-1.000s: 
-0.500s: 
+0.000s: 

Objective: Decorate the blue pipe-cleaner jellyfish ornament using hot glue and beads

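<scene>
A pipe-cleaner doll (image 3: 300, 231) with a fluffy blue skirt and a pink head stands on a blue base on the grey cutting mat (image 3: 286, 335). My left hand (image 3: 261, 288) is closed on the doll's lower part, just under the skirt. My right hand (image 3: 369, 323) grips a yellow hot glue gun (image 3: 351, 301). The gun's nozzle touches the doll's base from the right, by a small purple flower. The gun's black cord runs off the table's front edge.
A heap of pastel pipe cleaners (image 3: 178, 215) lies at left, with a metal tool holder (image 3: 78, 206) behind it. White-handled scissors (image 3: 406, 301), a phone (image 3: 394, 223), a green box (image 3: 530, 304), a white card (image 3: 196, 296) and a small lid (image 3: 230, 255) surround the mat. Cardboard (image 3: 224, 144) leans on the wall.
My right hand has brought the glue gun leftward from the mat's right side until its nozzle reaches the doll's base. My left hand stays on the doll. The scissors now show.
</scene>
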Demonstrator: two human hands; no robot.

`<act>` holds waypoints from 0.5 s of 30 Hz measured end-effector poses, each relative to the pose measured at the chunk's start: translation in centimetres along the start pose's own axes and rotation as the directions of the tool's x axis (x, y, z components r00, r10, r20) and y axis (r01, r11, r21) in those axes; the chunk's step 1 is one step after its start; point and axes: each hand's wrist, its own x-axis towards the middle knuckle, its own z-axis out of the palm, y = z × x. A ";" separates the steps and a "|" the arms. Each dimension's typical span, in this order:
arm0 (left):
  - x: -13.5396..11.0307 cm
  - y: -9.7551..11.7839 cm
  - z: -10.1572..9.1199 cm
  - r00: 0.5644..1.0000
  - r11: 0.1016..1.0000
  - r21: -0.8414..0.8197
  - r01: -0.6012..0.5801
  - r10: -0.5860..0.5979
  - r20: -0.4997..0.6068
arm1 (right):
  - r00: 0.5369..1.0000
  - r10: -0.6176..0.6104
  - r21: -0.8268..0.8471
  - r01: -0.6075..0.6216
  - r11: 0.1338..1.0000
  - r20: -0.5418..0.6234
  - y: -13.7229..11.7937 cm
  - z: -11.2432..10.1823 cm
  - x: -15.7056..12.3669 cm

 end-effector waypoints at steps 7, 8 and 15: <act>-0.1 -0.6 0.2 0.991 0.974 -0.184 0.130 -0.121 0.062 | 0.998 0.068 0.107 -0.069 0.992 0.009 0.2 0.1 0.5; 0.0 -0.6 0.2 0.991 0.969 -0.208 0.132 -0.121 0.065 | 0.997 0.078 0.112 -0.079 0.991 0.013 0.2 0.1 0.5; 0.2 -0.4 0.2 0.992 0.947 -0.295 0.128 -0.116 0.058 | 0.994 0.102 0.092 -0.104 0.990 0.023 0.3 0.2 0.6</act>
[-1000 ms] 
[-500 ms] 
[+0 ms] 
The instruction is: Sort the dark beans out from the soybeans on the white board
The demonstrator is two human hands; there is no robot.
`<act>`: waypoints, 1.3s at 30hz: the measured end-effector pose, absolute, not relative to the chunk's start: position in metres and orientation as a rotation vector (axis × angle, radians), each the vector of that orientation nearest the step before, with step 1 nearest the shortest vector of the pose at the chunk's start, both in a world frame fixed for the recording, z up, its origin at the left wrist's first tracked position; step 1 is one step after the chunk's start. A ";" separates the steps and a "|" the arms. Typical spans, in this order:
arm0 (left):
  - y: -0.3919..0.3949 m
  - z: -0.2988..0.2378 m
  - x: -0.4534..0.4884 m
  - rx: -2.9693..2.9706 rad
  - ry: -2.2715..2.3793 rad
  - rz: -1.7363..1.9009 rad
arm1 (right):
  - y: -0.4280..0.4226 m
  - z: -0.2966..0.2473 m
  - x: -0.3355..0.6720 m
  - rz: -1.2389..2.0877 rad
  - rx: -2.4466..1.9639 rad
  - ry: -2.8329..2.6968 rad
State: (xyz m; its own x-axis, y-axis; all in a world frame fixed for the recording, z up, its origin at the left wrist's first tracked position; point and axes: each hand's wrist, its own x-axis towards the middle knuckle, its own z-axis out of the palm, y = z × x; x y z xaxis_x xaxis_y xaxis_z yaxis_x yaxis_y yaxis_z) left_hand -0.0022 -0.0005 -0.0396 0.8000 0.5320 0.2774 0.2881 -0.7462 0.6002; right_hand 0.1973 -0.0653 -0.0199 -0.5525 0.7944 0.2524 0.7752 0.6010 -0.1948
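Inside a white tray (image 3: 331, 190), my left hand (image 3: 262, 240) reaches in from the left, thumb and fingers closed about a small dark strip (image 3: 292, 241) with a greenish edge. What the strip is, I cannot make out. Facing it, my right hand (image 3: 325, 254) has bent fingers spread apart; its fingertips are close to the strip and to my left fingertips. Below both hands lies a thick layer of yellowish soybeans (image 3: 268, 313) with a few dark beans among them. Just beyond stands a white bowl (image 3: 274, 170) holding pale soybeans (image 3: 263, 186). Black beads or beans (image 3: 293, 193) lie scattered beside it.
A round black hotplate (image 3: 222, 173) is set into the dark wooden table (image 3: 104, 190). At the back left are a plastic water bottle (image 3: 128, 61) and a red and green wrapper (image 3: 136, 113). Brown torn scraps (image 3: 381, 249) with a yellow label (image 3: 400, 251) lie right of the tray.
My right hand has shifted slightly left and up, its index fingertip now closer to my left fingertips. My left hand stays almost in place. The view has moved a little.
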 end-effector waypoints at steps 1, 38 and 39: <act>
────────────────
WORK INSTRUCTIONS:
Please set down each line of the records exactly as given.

WRITTEN ANSWER:
-1.000s: 
-0.500s: 
+0.000s: 

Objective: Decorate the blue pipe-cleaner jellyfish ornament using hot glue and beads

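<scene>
A pipe-cleaner doll (image 3: 300, 231) with a fluffy blue skirt and a pink head stands on a blue base on the grey cutting mat (image 3: 286, 335). My left hand (image 3: 261, 288) is closed on the doll's lower part, just under the skirt. My right hand (image 3: 369, 323) grips a yellow hot glue gun (image 3: 351, 301). The gun's nozzle touches the doll's base from the right, by a small purple flower. The gun's black cord runs off the table's front edge.
A heap of pastel pipe cleaners (image 3: 178, 215) lies at left, with a metal tool holder (image 3: 78, 206) behind it. White-handled scissors (image 3: 406, 301), a phone (image 3: 394, 223), a green box (image 3: 530, 304), a white card (image 3: 196, 296) and a small lid (image 3: 230, 255) surround the mat. Cardboard (image 3: 224, 144) leans on the wall.
My right hand has brought the glue gun leftward from the mat's right side until its nozzle reaches the doll's base. My left hand stays on the doll. The scissors now show.
</scene>
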Demonstrator: two human hands; no robot.

`<act>` holds waypoints from 0.5 s of 30 Hz measured end-effector poses, each relative to the pose measured at the chunk's start: translation in centimetres along the start pose's own axes and rotation as the directions of the tool's x axis (x, y, z components r00, r10, r20) and y axis (r01, r11, r21) in those axes; the chunk's step 1 is one step after its start; point and axes: each hand's wrist, its own x-axis towards the middle knuckle, its own z-axis out of the palm, y = z × x. A ";" separates the steps and a "|" the arms. Each dimension's typical span, in this order:
arm0 (left):
  - x: -13.5396..11.0307 cm
  - y: -9.7551..11.7839 cm
  - z: -10.1572..9.1199 cm
  - r00: 0.5644..1.0000
  - r11: 0.1016..1.0000
  - r21: -0.8414..0.8197
  - r01: -0.6012..0.5801
  - r10: -0.5860..0.5979
  - r20: -0.4997..0.6068
arm1 (right):
  - r00: 0.5369..1.0000
  - r10: -0.6176..0.6104
  - r21: -0.8268..0.8471
  - r01: -0.6075..0.6216
  - r11: 0.1338..1.0000
  - r20: -0.5418..0.6234
  - y: -13.7229..11.7937 cm
  - z: -11.2432..10.1823 cm
  - x: -15.7056..12.3669 cm

 end-effector waypoints at steps 7, 8 and 15: <act>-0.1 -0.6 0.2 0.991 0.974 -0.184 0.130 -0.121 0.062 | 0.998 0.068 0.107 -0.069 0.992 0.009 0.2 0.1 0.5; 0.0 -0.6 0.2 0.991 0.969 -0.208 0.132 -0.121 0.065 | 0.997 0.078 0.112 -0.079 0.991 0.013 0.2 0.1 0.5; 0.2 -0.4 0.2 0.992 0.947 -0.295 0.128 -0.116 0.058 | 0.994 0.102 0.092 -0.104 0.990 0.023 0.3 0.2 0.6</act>
[-1000 ms] 
[-500 ms] 
[+0 ms] 
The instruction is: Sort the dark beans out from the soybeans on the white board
The demonstrator is two human hands; there is no robot.
`<act>`: waypoints, 1.3s at 30hz: the measured end-effector pose, absolute, not relative to the chunk's start: position in metres and orientation as a rotation vector (axis × angle, radians), each the vector of that orientation nearest the step before, with step 1 nearest the shortest vector of the pose at the chunk's start, both in a world frame fixed for the recording, z up, its origin at the left wrist's first tracked position; step 1 is one step after the chunk's start. A ";" separates the steps and a "|" the arms. Typical spans, in this order:
arm0 (left):
  - y: -0.3919..0.3949 m
  - z: -0.2988..0.2378 m
  - x: -0.4534..0.4884 m
  - rx: -2.9693..2.9706 rad
  - ry: -2.2715..2.3793 rad
  - rz: -1.7363..1.9009 rad
arm1 (right):
  - y: -0.4280..0.4226 m
  - z: -0.2966..0.2473 m
  - x: -0.3355..0.6720 m
  - rz: -1.2389..2.0877 rad
  - rx: -2.4466..1.9639 rad
  - ry: -2.8329..2.6968 rad
State: (xyz m; its own x-axis, y-axis; all in a world frame fixed for the recording, z up, its origin at the left wrist's first tracked position; point and axes: each hand's wrist, its own x-axis towards the middle knuckle, its own z-axis out of the palm, y = z × x; x y z xaxis_x xaxis_y xaxis_z yaxis_x yaxis_y yaxis_z) left_hand -0.0022 -0.0005 -0.0396 0.8000 0.5320 0.2774 0.2881 -0.7462 0.6002; right_hand 0.1973 -0.0653 -0.0199 -0.5525 0.7944 0.2524 0.7752 0.6010 -0.1948
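Inside a white tray (image 3: 331, 190), my left hand (image 3: 262, 240) reaches in from the left, thumb and fingers closed about a small dark strip (image 3: 292, 241) with a greenish edge. What the strip is, I cannot make out. Facing it, my right hand (image 3: 325, 254) has bent fingers spread apart; its fingertips are close to the strip and to my left fingertips. Below both hands lies a thick layer of yellowish soybeans (image 3: 268, 313) with a few dark beans among them. Just beyond stands a white bowl (image 3: 274, 170) holding pale soybeans (image 3: 263, 186). Black beads or beans (image 3: 293, 193) lie scattered beside it.
A round black hotplate (image 3: 222, 173) is set into the dark wooden table (image 3: 104, 190). At the back left are a plastic water bottle (image 3: 128, 61) and a red and green wrapper (image 3: 136, 113). Brown torn scraps (image 3: 381, 249) with a yellow label (image 3: 400, 251) lie right of the tray.
My right hand has shifted slightly left and up, its index fingertip now closer to my left fingertips. My left hand stays almost in place. The view has moved a little.
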 end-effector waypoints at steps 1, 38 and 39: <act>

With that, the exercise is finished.